The whole listing needs retyping exactly; keep the pictures out of it.

▬▬▬▬▬▬

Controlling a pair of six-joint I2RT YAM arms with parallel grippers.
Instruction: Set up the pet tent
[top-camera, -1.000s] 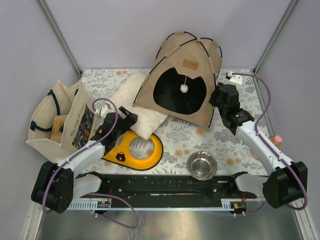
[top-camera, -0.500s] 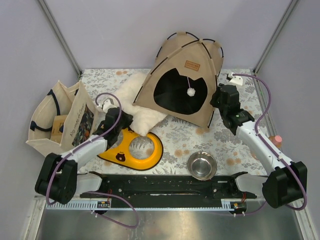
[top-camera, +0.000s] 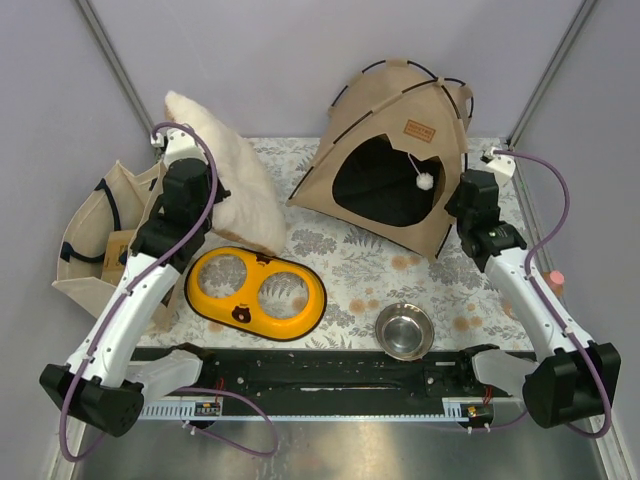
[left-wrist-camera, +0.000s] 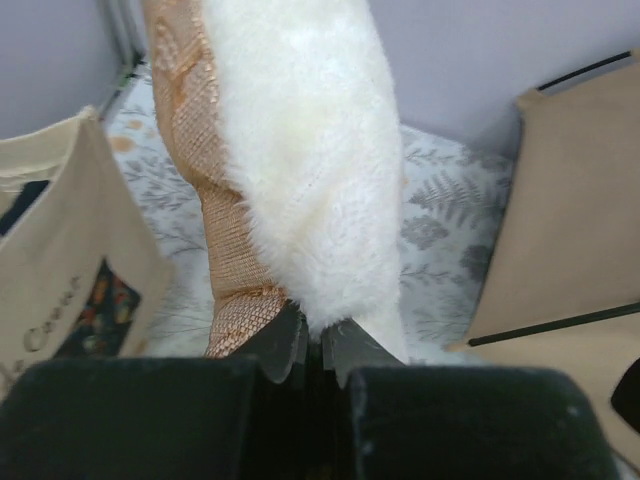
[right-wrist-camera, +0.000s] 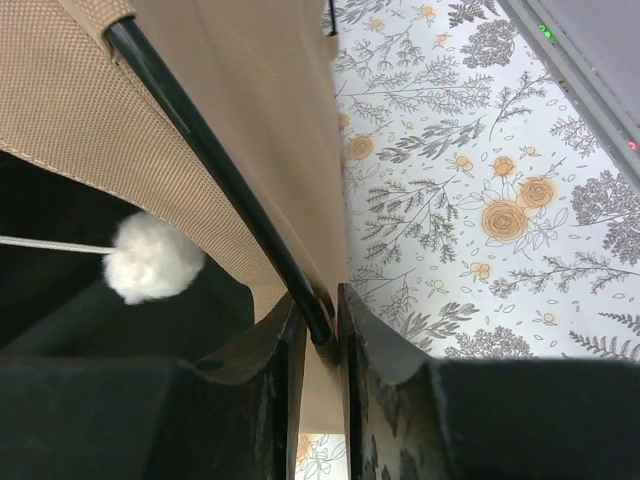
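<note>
The pet tent (top-camera: 385, 115) is stood at the counter's (top-camera: 350, 265) far right, its front pole (right-wrist-camera: 215, 172) pinched by the closed right end effector (right-wrist-camera: 320, 335). The fluffy cushion (left-wrist-camera: 300, 150) is held upright, clamped in the left end effector (left-wrist-camera: 312, 352), with the tent's doorway lying to its right.

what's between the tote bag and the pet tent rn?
Top view: the white cushion, pinched in the left gripper, stands between tote bag and pet tent.

nothing reads in full: the tote bag (left-wrist-camera: 70, 250) shows cut-off cursive lettering, and the label patch (top-camera: 421, 131) on the pet tent (top-camera: 390, 100) has print too small to read.
</note>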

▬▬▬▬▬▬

- EXERCISE SOLUTION
Controlling a pair of six-joint I2RT YAM arms with parallel grippers.
Instruction: Set up the pet tent
[top-camera, -1.000s] 
[top-camera, -0.500s] 
[top-camera, +0.000s] 
[left-wrist-camera, +0.000s] 
[right-wrist-camera, +0.000s] 
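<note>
The pet tent (top-camera: 385, 115) is stood at the counter's (top-camera: 350, 265) far right, its front pole (right-wrist-camera: 215, 172) pinched by the closed right end effector (right-wrist-camera: 320, 335). The fluffy cushion (left-wrist-camera: 300, 150) is held upright, clamped in the left end effector (left-wrist-camera: 312, 352), with the tent's doorway lying to its right.

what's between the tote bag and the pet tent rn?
Top view: the white cushion, pinched in the left gripper, stands between tote bag and pet tent.

nothing reads in full: the tote bag (left-wrist-camera: 70, 250) shows cut-off cursive lettering, and the label patch (top-camera: 421, 131) on the pet tent (top-camera: 390, 100) has print too small to read.
</note>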

No further output is required, since the answer is complete.